The hospital originally scheduled an MRI. The confirmation letter we received shortly before the appointment date, however, said she would receive a CT scan. Upon further investigation, it was changed because Namine still has the omega loops for the palatal prosthetic. Because they’re made of metal, they would completely distort an MRI. Thus, the change to a CT.
Getting the CT scan
Because a CT can take some time, and six year olds are not known for their impressive patience, we had thought to have Namine sedated. We even told her so, which she was okay with. (I didn’t say “thrilled,” but she accepted it, and wouldn’t fight it.)
When the moment came, though, Namine said she would hold still and that she didn’t need to be sedated.

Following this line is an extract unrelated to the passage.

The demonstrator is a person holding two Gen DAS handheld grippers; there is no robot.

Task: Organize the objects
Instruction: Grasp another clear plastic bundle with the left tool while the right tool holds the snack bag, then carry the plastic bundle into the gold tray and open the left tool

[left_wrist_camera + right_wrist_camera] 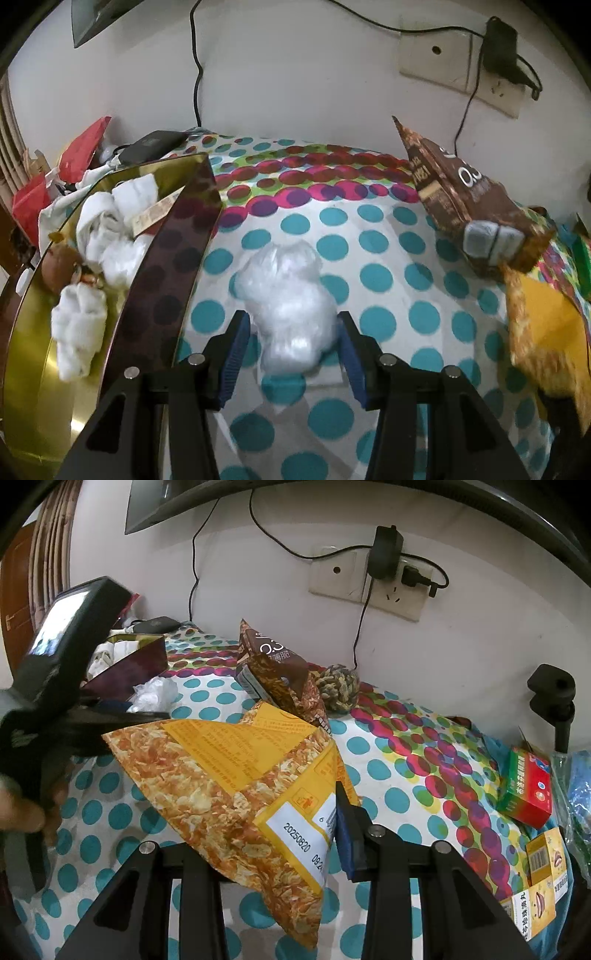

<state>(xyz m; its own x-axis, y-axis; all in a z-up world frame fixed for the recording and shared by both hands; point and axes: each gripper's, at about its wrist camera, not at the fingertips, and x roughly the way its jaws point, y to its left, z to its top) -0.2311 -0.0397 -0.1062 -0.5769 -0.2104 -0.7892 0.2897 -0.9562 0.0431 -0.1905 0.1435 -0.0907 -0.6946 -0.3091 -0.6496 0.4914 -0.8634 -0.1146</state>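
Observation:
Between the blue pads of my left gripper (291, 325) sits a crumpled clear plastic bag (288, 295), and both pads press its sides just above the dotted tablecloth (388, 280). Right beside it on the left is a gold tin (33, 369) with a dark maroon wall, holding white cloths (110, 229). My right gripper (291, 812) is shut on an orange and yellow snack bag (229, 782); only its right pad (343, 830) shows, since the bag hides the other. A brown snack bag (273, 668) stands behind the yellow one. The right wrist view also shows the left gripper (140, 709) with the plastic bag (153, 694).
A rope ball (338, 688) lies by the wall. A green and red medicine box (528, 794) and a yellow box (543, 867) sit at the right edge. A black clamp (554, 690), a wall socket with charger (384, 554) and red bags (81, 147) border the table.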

The hospital staff looked to Jessica for a decision, who said she trusted Namine. She saw no harm in letting her go it sans drugs.
The other reason we’d thought Namine would have needed an IV — other than sedation, that is — is for contrast. But little did we know at the time (as we do now) that they don’t do contrast for head CT scans.
To the surprise of the hospital staff (but not us), Namine did fine. She held perfectly still during the scan, and was done in barely ten minutes.
Getting the results
We heard back from the Special Needs doctor the other day. The news was as straightforward as could be.
There was nothing new or alarming on Namine’s CT.
At face value, this is great news. On the other hand, we’re no closer to understanding why Namine gets headaches. The next step, then, is to schedule an appointment with the headache clinic.